*Description of the task*:
Across the data, every line with the word "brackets" counts once; state the total alone.

[Recorded data]
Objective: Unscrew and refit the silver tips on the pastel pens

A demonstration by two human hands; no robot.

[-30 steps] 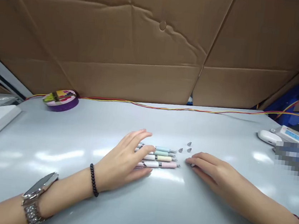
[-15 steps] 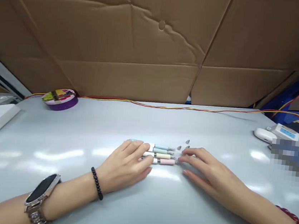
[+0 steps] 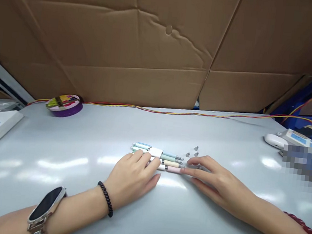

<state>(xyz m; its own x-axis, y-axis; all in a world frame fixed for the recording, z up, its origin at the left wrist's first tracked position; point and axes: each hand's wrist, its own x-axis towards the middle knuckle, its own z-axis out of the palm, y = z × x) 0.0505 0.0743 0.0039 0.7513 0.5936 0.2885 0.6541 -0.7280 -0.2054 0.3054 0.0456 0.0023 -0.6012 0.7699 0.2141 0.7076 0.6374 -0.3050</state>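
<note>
Your pink-grip pen (image 3: pixel 174 169) lies on the surface (image 3: pixel 161 215), the nearest to you of four, its long axis running left to right across your front and its tip end pointing toward your right hand (image 3: pixel 221 182). The index finger of that hand reaches this end, touching or all but touching it; its fingers are spread, the thumb apart, with nothing visibly pinched. Your left hand (image 3: pixel 133 178) covers the pen's rear part, fingers bent and close together; whether they grip or merely rest, I cannot tell. Just beyond the pink-grip pen, roughly parallel to it, lie the yellow-grip pen (image 3: pixel 171 164), green-grip pen (image 3: pixel 168 158) and blue-grip pen (image 3: pixel 170 154). Three metal cone tips (image 3: pixel 196 148) sit beyond its tip end, to the right.
</note>
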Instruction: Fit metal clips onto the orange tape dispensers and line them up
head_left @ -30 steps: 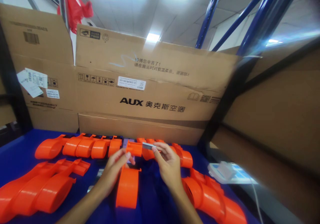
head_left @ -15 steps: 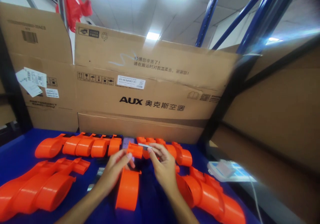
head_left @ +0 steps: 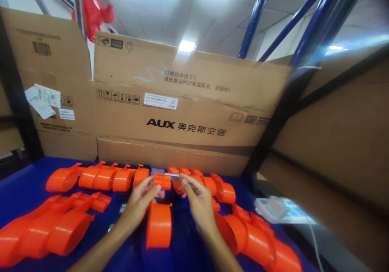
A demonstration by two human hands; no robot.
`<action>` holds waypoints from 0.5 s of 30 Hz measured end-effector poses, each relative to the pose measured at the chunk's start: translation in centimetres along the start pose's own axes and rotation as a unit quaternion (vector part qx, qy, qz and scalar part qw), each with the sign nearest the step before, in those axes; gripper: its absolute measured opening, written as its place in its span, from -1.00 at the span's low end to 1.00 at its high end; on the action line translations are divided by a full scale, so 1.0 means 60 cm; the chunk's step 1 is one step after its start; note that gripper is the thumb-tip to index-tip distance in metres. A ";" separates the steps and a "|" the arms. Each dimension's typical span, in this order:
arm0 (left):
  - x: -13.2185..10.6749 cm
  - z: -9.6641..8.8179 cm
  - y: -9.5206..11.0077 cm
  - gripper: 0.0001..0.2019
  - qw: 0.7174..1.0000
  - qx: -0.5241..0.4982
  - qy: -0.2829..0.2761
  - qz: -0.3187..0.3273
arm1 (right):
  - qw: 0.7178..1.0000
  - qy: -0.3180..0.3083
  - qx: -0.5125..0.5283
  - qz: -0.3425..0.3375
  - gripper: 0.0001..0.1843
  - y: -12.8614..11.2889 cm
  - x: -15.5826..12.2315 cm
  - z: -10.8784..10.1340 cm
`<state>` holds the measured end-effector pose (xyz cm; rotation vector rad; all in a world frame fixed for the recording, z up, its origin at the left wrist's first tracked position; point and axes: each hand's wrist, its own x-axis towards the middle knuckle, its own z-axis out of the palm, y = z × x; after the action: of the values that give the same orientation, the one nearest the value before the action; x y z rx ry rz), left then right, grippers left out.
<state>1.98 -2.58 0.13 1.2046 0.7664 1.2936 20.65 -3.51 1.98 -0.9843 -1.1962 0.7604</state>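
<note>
An orange plastic housing (head_left: 158, 219) stands between my hands on the blue table (head_left: 18, 191), its narrow neck pointing away from me. My left hand (head_left: 140, 201) pinches the neck from the left, fingers closed on it. My right hand (head_left: 197, 201) holds a small grey strip (head_left: 172, 175) in its fingertips, right at the neck's top. A dark phone-like device (head_left: 157, 171) lies just behind the neck.
Rows of the same orange housings lie at the back left (head_left: 97, 177), front left (head_left: 51, 225), back right (head_left: 209, 183) and front right (head_left: 258, 239). Tall cardboard boxes (head_left: 182, 114) wall the table's far side and right. A white packet (head_left: 275, 208) sits at the right edge.
My right hand has moved left and slightly away from me, bringing the grey strip against the neck of the housing. My left hand has stayed on the neck.
</note>
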 end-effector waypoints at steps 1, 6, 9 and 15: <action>0.000 0.000 -0.003 -0.43 1.000 -0.001 0.007 0.001 | 1.000 -0.001 0.005 0.006 -0.65 0.000 -0.001 0.001; 0.000 -0.001 -0.009 -0.28 0.999 0.013 0.026 0.017 | 0.995 0.012 0.082 0.056 -0.60 0.002 -0.008 0.011; 0.000 -0.002 -0.007 -0.29 0.999 0.024 0.033 0.020 | 0.989 0.004 0.119 0.090 -0.58 0.001 -0.013 0.016; 0.000 0.000 -0.008 -0.28 0.999 0.027 0.023 0.026 | 0.982 -0.025 0.155 0.105 -0.56 0.004 -0.023 0.021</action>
<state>2.10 -2.53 -0.34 1.2499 0.8124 1.3550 19.14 -4.39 1.29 -0.8418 -0.9870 1.1091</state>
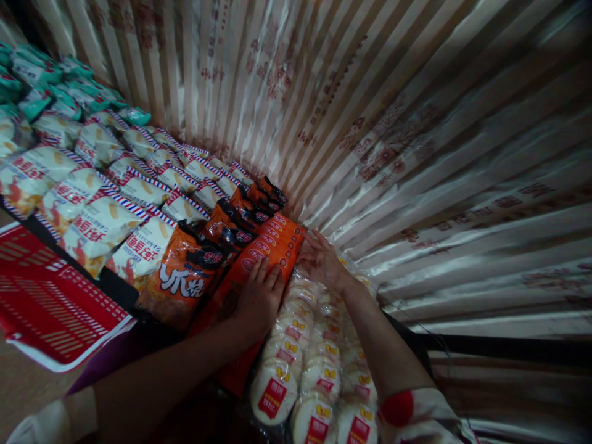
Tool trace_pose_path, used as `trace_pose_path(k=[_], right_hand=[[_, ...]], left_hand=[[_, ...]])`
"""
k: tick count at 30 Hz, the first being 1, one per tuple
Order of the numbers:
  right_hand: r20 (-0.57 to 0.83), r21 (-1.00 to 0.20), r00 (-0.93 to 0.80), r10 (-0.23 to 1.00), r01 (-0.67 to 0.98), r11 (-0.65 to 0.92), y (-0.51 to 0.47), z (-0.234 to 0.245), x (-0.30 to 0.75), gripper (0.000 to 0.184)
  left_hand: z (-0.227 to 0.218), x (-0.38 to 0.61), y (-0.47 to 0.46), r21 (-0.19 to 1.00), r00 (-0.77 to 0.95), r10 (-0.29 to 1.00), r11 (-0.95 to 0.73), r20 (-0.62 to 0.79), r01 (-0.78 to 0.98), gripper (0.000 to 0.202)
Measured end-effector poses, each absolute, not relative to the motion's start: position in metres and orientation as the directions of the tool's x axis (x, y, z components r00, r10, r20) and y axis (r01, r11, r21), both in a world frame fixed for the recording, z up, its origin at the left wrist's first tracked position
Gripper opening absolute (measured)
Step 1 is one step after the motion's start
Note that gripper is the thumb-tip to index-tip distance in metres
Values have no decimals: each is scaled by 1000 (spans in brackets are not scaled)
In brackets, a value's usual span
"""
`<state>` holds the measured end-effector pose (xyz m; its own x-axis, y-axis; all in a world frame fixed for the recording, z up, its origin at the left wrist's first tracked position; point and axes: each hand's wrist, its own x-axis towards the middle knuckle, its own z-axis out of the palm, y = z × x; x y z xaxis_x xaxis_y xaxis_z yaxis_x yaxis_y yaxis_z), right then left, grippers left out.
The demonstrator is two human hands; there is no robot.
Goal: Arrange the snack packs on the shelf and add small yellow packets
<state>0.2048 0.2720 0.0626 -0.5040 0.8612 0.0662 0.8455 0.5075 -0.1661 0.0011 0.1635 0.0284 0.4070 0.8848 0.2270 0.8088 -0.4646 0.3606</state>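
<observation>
My left hand (260, 299) lies on a row of orange-red packets (285, 237), its fingers stretched over their tops. At the far end of that row is my right hand (322, 262), fingers loosely extended and apart. It rests at the edge where the orange-red packets meet clear-wrapped round white crackers (274, 388), which run in rows toward me. Neither hand grips anything visibly. Just left of the row stand orange and black snack bags (185, 271), the nearest one upright and larger in view.
Several white snack bags (99, 225) with striped edges fill the left. Green bags (37, 68) sit beyond them at the far left. A red plastic basket (60, 296) with a pale rim is at lower left. Pleated, printed curtain-like sheeting (370, 142) rises behind the goods.
</observation>
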Motion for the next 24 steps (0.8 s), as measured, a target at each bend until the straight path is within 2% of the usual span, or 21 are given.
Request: trace_pose_path(k=[9, 19, 24], right_hand=[[91, -210, -606, 790, 764, 610, 281, 49, 217, 26], [153, -228, -591, 792, 758, 611, 277, 49, 215, 24], [161, -224, -627, 762, 729, 647, 277, 50, 213, 26]], left_hand=[[29, 3, 164, 338, 395, 881, -466, 260, 818, 42], [27, 3, 165, 347, 389, 879, -469, 277, 813, 42], [21, 4, 172, 357, 366, 871, -474, 329, 805, 47]])
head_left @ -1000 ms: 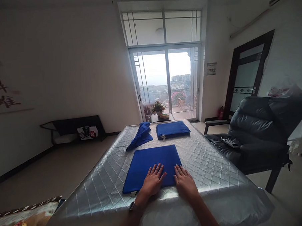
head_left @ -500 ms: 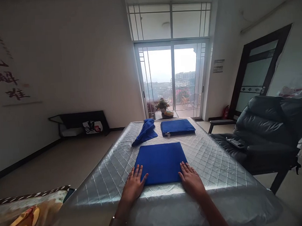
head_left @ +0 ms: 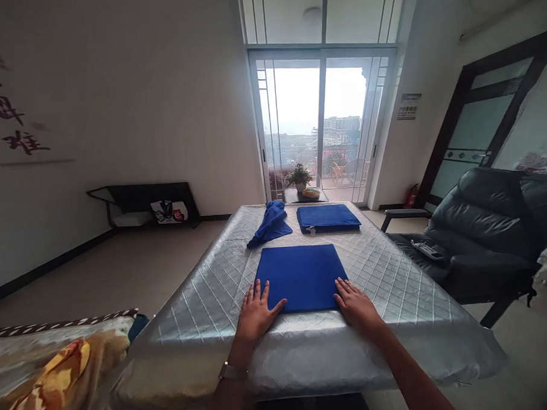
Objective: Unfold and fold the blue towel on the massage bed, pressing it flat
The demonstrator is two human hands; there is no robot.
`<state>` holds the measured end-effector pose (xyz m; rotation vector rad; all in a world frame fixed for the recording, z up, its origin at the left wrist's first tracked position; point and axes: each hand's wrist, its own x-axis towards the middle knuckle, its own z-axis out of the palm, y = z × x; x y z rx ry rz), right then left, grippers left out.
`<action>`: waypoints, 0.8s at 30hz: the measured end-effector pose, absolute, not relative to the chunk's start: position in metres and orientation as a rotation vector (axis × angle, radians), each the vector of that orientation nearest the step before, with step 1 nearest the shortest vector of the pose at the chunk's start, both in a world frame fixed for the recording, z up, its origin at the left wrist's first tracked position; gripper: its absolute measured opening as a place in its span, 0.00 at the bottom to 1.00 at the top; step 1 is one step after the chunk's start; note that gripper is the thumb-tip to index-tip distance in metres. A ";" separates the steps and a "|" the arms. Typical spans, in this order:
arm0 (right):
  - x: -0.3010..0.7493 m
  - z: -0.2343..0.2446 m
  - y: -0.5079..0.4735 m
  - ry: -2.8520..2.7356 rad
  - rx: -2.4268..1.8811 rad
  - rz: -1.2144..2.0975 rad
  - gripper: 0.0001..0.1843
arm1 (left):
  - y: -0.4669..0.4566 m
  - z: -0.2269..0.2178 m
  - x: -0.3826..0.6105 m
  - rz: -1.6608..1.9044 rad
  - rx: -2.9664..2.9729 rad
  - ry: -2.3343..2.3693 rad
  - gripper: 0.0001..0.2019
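A flat blue folded cloth (head_left: 301,276) lies squared up on the silver quilted table cover, near the front edge. My left hand (head_left: 258,314) rests along its left side, fingers stretched out and thumb over its near left corner. On the opposite side, my right hand (head_left: 357,304) lies flat with fingers extended, the fingertips at the cloth's right edge. Neither hand grips anything. Behind it sits a stack of folded blue cloths (head_left: 329,216) with a small white tag at its front. A loose, crumpled blue cloth (head_left: 272,224) lies to the left of that stack.
The table (head_left: 200,293) has a silver cover hanging over its front. A dark recliner (head_left: 492,219) stands at the right with a white device on its seat. Patterned fabric (head_left: 58,377) lies at the lower left. A potted plant (head_left: 300,176) stands beyond the table, before glass doors.
The camera view has tilted down and shifted slightly left, so the scene sits higher and further right. Both hands stay flat at the sides of the folded cloth.
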<state>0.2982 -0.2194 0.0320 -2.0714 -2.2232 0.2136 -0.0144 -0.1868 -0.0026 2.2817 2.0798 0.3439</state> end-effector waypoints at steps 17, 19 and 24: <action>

*Solution to this problem*:
2